In the records below, find the line that contains "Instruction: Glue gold" and the line that contains "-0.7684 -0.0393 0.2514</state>". Set down exactly those lines and every line between them, and nothing more.

───── Information given

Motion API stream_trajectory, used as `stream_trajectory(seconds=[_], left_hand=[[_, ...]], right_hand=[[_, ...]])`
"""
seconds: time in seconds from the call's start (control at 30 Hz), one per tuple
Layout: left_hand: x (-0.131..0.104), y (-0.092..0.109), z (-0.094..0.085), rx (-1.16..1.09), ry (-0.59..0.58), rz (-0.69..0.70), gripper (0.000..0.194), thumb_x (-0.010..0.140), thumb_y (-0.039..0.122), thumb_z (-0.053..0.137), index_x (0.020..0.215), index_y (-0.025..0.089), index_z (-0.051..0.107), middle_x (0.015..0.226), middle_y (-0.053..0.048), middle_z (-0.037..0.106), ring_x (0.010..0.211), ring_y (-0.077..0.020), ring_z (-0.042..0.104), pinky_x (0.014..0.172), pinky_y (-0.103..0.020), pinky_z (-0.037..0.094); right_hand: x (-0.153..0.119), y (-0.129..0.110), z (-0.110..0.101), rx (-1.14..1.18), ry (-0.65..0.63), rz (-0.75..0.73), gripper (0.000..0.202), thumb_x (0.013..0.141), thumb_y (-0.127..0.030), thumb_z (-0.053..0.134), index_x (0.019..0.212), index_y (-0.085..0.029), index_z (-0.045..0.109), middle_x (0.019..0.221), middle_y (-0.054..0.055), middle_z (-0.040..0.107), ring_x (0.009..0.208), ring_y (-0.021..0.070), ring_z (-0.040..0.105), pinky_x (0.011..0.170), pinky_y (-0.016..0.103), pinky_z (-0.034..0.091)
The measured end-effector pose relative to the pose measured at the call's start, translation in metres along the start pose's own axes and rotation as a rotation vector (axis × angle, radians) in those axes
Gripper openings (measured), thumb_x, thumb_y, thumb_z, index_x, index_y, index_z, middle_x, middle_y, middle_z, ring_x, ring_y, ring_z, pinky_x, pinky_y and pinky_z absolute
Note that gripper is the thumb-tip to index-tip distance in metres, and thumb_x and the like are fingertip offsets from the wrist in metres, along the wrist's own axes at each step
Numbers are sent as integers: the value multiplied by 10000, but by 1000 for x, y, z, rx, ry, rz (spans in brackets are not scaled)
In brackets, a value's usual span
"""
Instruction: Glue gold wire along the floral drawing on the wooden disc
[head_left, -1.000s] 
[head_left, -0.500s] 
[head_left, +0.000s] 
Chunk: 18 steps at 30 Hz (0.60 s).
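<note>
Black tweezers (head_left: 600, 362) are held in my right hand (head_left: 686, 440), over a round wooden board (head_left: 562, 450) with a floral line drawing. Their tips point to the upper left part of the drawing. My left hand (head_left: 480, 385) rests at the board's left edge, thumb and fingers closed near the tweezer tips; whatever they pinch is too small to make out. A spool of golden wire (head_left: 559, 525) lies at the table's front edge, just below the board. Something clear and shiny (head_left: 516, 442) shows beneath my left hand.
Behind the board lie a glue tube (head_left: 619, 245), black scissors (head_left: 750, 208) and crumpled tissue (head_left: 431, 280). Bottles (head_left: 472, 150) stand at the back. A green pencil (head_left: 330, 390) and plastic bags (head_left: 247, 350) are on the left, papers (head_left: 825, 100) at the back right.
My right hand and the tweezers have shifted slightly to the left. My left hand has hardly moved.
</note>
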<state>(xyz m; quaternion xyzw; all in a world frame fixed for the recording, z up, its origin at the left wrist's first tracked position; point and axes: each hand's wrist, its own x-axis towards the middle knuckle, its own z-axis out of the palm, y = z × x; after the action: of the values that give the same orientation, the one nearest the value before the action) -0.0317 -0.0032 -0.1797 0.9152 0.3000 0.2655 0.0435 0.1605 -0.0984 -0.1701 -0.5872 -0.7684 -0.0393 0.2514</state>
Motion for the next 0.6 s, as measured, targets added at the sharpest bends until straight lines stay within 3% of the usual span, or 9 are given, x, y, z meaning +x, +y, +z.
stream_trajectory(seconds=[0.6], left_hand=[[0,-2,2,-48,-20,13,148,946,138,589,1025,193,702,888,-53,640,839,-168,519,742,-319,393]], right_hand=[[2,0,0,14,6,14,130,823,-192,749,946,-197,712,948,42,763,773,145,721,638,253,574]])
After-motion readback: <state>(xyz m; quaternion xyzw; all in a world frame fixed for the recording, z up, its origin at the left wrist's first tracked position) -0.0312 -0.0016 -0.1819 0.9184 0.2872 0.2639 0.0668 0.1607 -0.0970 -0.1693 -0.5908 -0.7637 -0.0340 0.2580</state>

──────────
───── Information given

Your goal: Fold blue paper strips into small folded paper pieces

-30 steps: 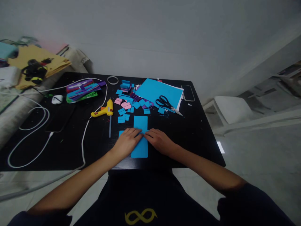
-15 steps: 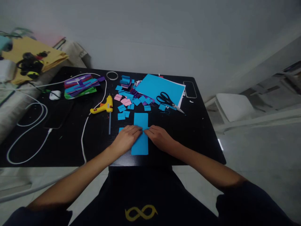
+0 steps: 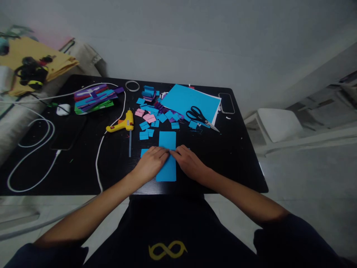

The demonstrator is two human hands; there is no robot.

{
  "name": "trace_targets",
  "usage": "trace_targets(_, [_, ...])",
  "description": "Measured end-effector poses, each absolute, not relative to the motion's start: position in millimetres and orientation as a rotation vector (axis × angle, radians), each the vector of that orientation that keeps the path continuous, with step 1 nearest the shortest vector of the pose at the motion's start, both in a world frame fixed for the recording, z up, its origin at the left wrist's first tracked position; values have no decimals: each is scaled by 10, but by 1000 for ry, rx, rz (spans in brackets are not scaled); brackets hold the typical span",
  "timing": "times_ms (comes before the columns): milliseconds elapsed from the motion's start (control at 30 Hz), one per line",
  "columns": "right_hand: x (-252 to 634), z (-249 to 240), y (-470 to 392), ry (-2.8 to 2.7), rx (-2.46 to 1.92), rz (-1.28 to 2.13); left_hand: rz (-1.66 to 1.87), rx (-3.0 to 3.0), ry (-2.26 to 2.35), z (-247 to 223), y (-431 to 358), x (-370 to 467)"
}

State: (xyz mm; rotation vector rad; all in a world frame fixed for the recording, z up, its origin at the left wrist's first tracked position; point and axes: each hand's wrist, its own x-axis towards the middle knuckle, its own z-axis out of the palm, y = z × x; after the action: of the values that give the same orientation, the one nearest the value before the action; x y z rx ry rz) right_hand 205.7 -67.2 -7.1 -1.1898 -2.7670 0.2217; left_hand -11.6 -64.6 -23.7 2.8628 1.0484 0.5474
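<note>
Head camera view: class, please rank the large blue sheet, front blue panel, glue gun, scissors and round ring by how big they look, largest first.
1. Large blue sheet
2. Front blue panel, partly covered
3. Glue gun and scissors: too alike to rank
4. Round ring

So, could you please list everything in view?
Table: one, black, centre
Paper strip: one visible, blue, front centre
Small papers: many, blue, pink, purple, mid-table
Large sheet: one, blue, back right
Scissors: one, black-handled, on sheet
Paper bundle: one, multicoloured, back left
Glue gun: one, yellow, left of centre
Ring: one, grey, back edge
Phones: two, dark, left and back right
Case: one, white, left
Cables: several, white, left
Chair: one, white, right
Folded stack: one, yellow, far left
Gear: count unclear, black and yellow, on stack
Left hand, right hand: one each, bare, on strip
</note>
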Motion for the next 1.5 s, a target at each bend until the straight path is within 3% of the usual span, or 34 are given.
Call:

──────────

**Result of this task**
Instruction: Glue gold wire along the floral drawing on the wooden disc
[head_left, -1.000s] 
[head_left, -0.500s] 
[head_left, +0.000s] 
Chunk: 18 steps at 30 Hz (0.60 s).
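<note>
Black tweezers (head_left: 600, 362) are held in my right hand (head_left: 686, 440), over a round wooden board (head_left: 562, 450) with a floral line drawing. Their tips point to the upper left part of the drawing. My left hand (head_left: 480, 385) rests at the board's left edge, thumb and fingers closed near the tweezer tips; whatever they pinch is too small to make out. A spool of golden wire (head_left: 559, 525) lies at the table's front edge, just below the board. Something clear and shiny (head_left: 516, 442) shows beneath my left hand.
Behind the board lie a glue tube (head_left: 619, 245), black scissors (head_left: 750, 208) and crumpled tissue (head_left: 431, 280). Bottles (head_left: 472, 150) stand at the back. A green pencil (head_left: 330, 390) and plastic bags (head_left: 247, 350) are on the left, papers (head_left: 825, 100) at the back right.
My right hand and the tweezers have shifted slightly to the left. My left hand has hardly moved.
</note>
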<state>(xyz m; quaternion xyzw; all in a world frame fixed for the recording, z up, its origin at the left wrist's first tracked position; point and axes: each hand's wrist, its own x-axis towards the middle knuckle, its own z-axis out of the palm, y = z × x; after the action: of the values that give the same orientation, the one nearest the value before the action) -0.0317 -0.0032 -0.1797 0.9152 0.3000 0.2655 0.0435 0.1605 -0.0984 -0.1701 -0.5872 -0.7684 -0.0393 0.2514</state>

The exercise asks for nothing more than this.